Meeting of the Parliament 23 April 2024
I thank members for their valuable contributions thus far. It is fair to say that the bill has been on a bit of a journey, perhaps much like my own from the front to the back benches over the past year and a bit. It is one of the largest pieces of legislation that I have come across in this Parliament, in terms not just of its length but its content and perhaps even its controversy. Many of its proposals have split opinion. Thank goodness that this is a stage 1 debate. Of course, members will do what they have to as we go through the process.
The fundamental point is correct: the bill is simply too big. It is trying to do too much in one place. It has also fallen into the trap that we often see in this place of a bill that has good intentions and contains many worthwhile proposals but also has major and controversial changes buried within it. That forces members to make a black-and-white decision at the end of the process on whether we support all of it or none of it. That is regrettable, and I think that many members will find ourselves in that situation in the months to come.
Not since 1707 has such a vast statement of intent about the future of Scots law been so publicly made. I commend some of the proposals in the bill. Many of them echo my proposals in the victims bill that I consulted on almost two years before the Government produced its proposals.
However, there are things in the bill that make me and others quite nervous, and I will focus on those. Some of the bill’s proposals raised judicial eyebrows. I do not think that they can be ignored, and much of that is well reflected in the excellent committee report. We have talked a little about the issue of juryless trials. It is fair to say that, if we were having this debate back in 1680, in the first iteration of this Parliament, people such as Sir George Mackenzie, the then Lord Advocate, would be relishing the conversation. Scots law is evolving—it has not stayed still over the centuries. It is right that we debate reform, but it is also right that that debate is an academic and informed one. I am afraid that the very short debates that we are prone to having in this Parliament is where we let legislation down. The bill needs hours and hours of scrutiny in this chamber.
Last year, when I had the justice spokesperson role, I raised concerns from the industry. I raised them not to be difficult, but because that is what people said to me when I consulted stakeholders.
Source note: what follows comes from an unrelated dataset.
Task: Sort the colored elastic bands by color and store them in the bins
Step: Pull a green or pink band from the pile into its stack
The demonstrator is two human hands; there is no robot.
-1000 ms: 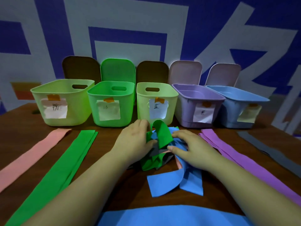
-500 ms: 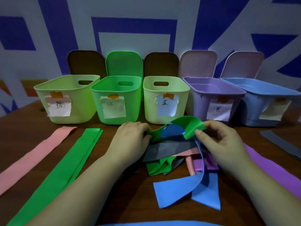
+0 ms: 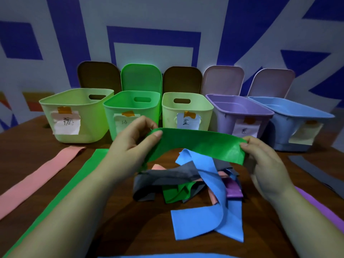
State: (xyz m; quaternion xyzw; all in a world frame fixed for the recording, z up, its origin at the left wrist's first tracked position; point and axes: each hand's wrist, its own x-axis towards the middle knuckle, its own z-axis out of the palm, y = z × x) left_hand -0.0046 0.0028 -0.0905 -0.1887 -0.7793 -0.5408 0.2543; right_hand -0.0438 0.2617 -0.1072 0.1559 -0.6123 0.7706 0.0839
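A blue-and-white wall stands behind the brown worktop [image 3: 55, 164]. Both hands pinch one green band [image 3: 197, 144] above the pile [image 3: 189, 181]: left hand [image 3: 134, 146] on its left end, right hand [image 3: 264, 161] on its right. Its long axis runs left-right; the green bin [image 3: 130, 108] is behind, nearer the left hand.

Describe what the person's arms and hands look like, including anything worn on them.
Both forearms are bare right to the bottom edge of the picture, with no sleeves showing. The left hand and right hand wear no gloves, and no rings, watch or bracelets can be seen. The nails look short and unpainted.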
I said back then that pretty much every defence lawyer in Scotland would boycott a pilot for juryless trials, and that transpired to be the case. I also said back then—this is an important point—that, if the accused has no solicitor, it begs the question how on earth the trial could even be a trial, never mind a fair one. It is that issue of fairness that sits at the heart of my comments today.
It is not just me and not just defence solicitors, who of course are standing up for their clients, who have concerns, but Lady Hale, Lord Uist, Lord Sumption, the Law Society of Scotland, the Scottish Solicitors Bar Association and even the Lord Advocate and the Crown Office. They gave what I thought were very stark warnings to the committee and have been vocal about their concerns. I urge the Scottish Government to proceed with caution and to listen to those learned voices as it follows through on any changes such as the introduction of juryless trials.
There has been talk about comparisons with European systems, but let us not forget that Scotland has a fundamentally different legal system. We have an adversarial system not an inquisitorial one, and because of that important distinction, we cannot make comparisons of that nature.
Part 4 of the bill is the big part that is controversial. The argument against removing the archaic not proven verdict is an important one. Many of us have campaigned for the abolishment of that verdict for many years, and it has featured in our respective manifestos. It has been a key component of my proposals, and I am pleased to see it reflected in the Government’s proposals.